# libgraphql-parser Benchmark Optimizations
Tracker for performance optimization opportunities in the lexer and parser.
Each entry documents the problem, fix, trade-offs, and (once implemented)
benchmark results.
---
## B1: `peek_char()` uses `remaining().chars().nth(0)` on every character [CRITICAL]
**Status:** Completed
**Priority:** 1 (highest bang-for-buck)
**File:** `src/token_source/str_to_graphql_token_source.rs`
**Date:** 2026-02-08
**Problem:** Every character peek constructs a `&str` slice via `remaining()`,
creates a `Chars` iterator, and walks to the nth element. Called millions of
times for large inputs (every `consume()`, `skip_whitespace()`, `lex_name()`,
`lex_comment()`, `lex_block_string()`, `next_token()`).
**Change made:** Replaced both `peek_char()` and `consume()` with ASCII fast
paths. `peek_char()` does direct byte indexing + `is_ascii()` check instead
of creating a `Chars` iterator. `consume()` skips `ch.len_utf8()` and
`ch.len_utf16()` calls for ASCII (known to be 1 byte / 1 code unit). Non-ASCII
falls back to full UTF-8 decoding.
**Trade-offs:** Adds ASCII vs non-ASCII branch; branch prediction strongly
favors ASCII. `peek_char_nth(n)` for n>0 still needs iterator approach.

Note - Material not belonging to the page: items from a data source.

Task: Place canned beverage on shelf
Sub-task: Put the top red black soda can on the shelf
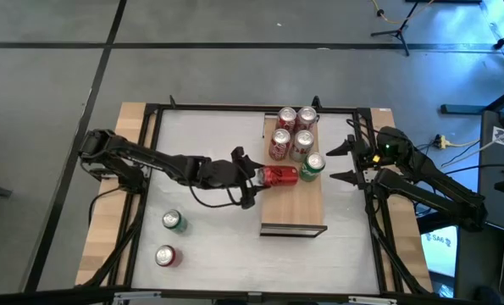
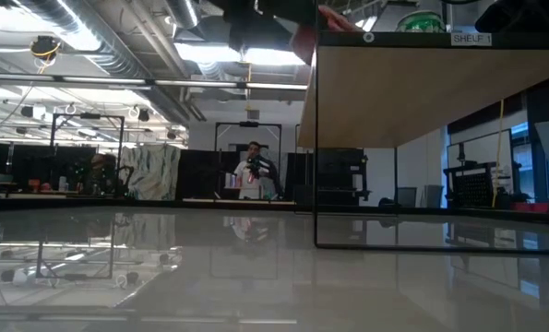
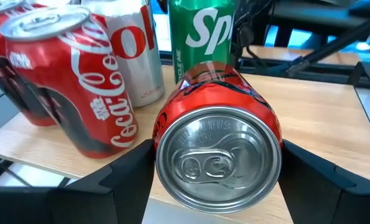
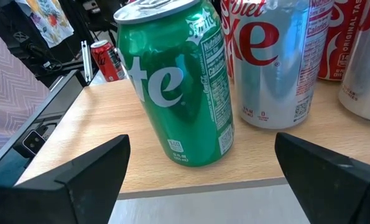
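A red can lies on its side over the left edge of the light-wood shelf. My left gripper is shut on it; the can's top faces the left wrist camera. Several cans stand upright on their bases at the shelf's far end, with a green Sprite can nearest. My right gripper is open at the shelf's right side. In the right wrist view its fingers stand on either side of the green can, short of it. The low view shows the shelf from below. My left gripper pinches the red can's round side wall between its two fingers, near the can's top end. The fingers come level from the table's left side and lie along the can. The can lies level on its side; whether it rests on the shelf, I cannot tell.
A green can and a red can stand on the white tabletop at the near left. A black frame runs around the table. The shelf's near half is bare. A person shows in the room behind.
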Tool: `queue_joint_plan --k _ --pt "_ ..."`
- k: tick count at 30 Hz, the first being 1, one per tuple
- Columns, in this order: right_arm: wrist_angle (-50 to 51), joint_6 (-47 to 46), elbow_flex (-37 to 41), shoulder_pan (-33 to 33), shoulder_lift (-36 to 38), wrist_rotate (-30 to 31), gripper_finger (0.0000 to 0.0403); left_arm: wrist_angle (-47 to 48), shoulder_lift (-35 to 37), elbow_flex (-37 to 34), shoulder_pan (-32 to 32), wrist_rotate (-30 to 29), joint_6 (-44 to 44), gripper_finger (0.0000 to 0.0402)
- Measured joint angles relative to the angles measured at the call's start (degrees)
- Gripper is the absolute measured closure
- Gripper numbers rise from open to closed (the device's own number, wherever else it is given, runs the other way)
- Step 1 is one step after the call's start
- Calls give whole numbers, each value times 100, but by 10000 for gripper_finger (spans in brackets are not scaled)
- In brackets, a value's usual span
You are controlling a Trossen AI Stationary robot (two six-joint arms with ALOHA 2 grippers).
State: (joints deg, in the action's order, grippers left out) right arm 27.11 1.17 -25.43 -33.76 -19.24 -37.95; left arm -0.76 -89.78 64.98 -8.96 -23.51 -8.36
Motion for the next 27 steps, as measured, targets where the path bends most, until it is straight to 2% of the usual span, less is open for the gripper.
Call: queue_joint_plan --k 9,15,27 --pt "0 0 0 -2 1 0 6 1472 0 1051 142 258 -2 127" --pt "0 0 0 -2 2 1 6 2047 0 1520 332 680 -2 127" --pt "0 0 0 -1 2 1 6 2292 0 1662 793 1555 0 127"
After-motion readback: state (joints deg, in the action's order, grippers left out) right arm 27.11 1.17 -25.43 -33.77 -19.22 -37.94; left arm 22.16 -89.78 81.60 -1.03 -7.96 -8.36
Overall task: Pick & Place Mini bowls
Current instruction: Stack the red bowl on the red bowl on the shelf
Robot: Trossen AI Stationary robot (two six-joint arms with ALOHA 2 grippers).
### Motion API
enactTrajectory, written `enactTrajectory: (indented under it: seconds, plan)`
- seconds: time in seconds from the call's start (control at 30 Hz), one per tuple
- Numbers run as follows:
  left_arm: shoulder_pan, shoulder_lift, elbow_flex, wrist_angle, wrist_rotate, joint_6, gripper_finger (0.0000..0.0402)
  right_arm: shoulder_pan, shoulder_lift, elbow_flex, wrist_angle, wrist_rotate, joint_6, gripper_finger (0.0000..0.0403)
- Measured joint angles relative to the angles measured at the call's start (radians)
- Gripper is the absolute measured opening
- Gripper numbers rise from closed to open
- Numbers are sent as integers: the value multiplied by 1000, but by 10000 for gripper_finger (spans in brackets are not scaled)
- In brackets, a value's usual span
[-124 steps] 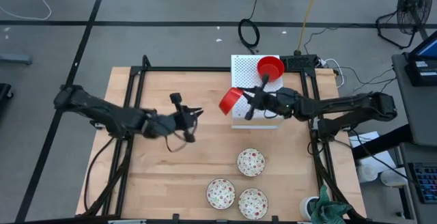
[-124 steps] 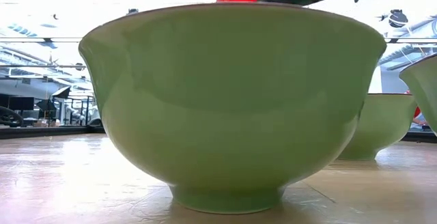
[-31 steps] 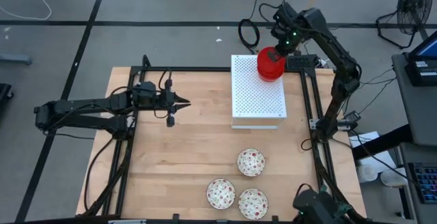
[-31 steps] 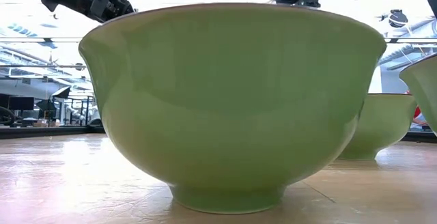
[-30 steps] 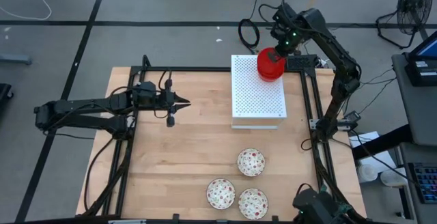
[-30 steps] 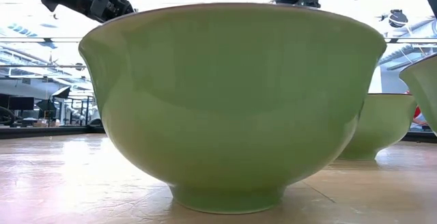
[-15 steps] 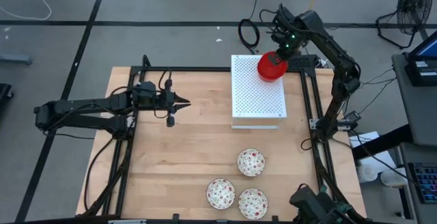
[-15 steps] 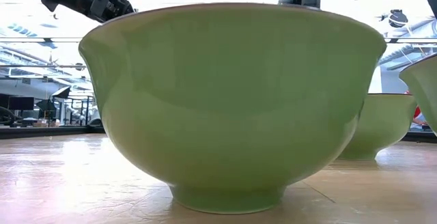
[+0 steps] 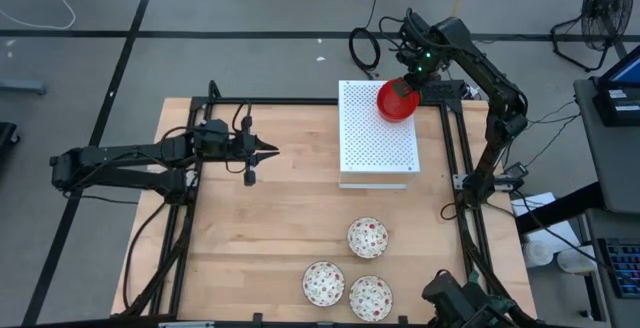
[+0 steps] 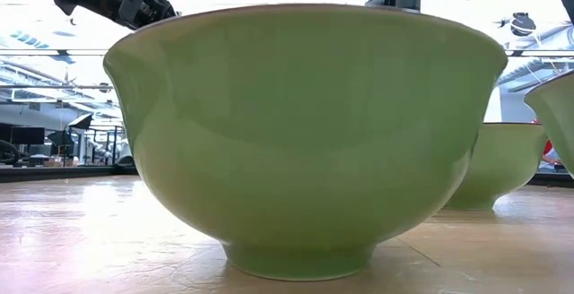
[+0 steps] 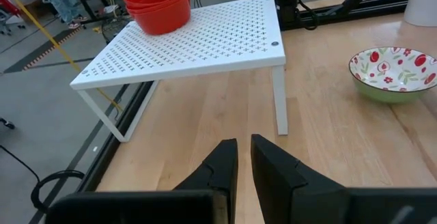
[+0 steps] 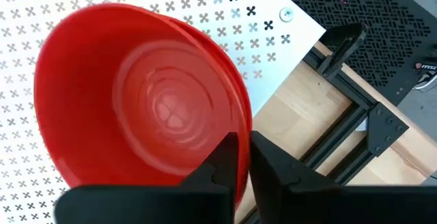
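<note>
Red mini bowls [image 9: 397,100] stand nested in a stack on the far right corner of the white perforated board [image 9: 378,138]. My right gripper [image 12: 242,149] hangs over them, pointing down, shut on the top bowl [image 12: 143,108]. Three white speckled mini bowls [image 9: 367,237] [image 9: 323,282] [image 9: 370,297] rest on their feet on the wooden table near the front edge. One of them [image 10: 305,133] fills the low view with its green outside. My left gripper [image 9: 270,150] waits shut above the table's left half, holding nothing [image 11: 244,149]. My right gripper pinches the top red bowl's rim [image 12: 232,125] on the side toward the board's far right corner, one finger inside the bowl and one outside. The fingers come from above, pointing down. The bowl sits mouth up, nested in the red bowls [image 11: 156,5] below it.
The board stands on thin legs [image 11: 278,108] with free room beneath. Black frame rails [image 9: 455,158] run along the table's sides. A cable loop [image 9: 363,48] and a black box [image 9: 440,91] lie beyond the far edge. Bare wood lies between the board and the speckled bowls.
My right gripper has sunk a little over the board's far right corner with the red bowl, which has come down into the stack and now shows its inside from above.
</note>
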Motion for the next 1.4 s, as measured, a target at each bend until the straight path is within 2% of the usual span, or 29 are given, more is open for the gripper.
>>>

**Benchmark results (clean run, both before/after on AC power):**
Lexer-only (isolated lexer performance, most reliable signal):
| lexer/github_schema | 8.089ms | 7.552ms | **-6.6%** |
| lexer/large_schema | 6.483ms | 6.234ms | **-3.8%** |
| lexer/starwars_schema | 40.60us | 37.20us | **-6.6%** |
| lexer/medium_schema | 1.381ms | 1.335ms | **-3.5%** |
| lexer/small_schema | 28.95us | 28.15us | **-2.9%** |
Full schema parse (lexer + parser combined):
| schema_parse/github | 23.01ms | 22.33ms | **-3.0%** |
| schema_parse/large | 24.71ms | 24.73ms | ~0% |
| schema_parse/medium | 4.961ms | 4.985ms | ~0% |
| schema_parse/starwars | 87.23us | 91.38us | +4.8% (*) |
| schema_parse/small | 44.34us | 43.83us | -1.3% |
Cross-parser comparison (libgraphql_parser only):
| compare_schema_parse/.../github | 22.89ms | 22.47ms | **-1.9%** |
| compare_schema_parse/.../large | 24.59ms | 24.61ms | ~0% |
| compare_schema_parse/.../medium | 4.997ms | 4.974ms | -0.5% |
| compare_schema_parse/.../starwars | 77.14us | 85.22us | +10.5% (*) |
| compare_schema_parse/.../small | 83.99us | 81.21us | -2.6% |
(*) The starwars parse regression is anomalous: the lexer for starwars
clearly improved by -6.6%, and control parsers (graphql_parser,
apollo_parser) showed 0-1.5% random drift. This appears to be
measurement noise on the small (~4KB) fixture where variance is high.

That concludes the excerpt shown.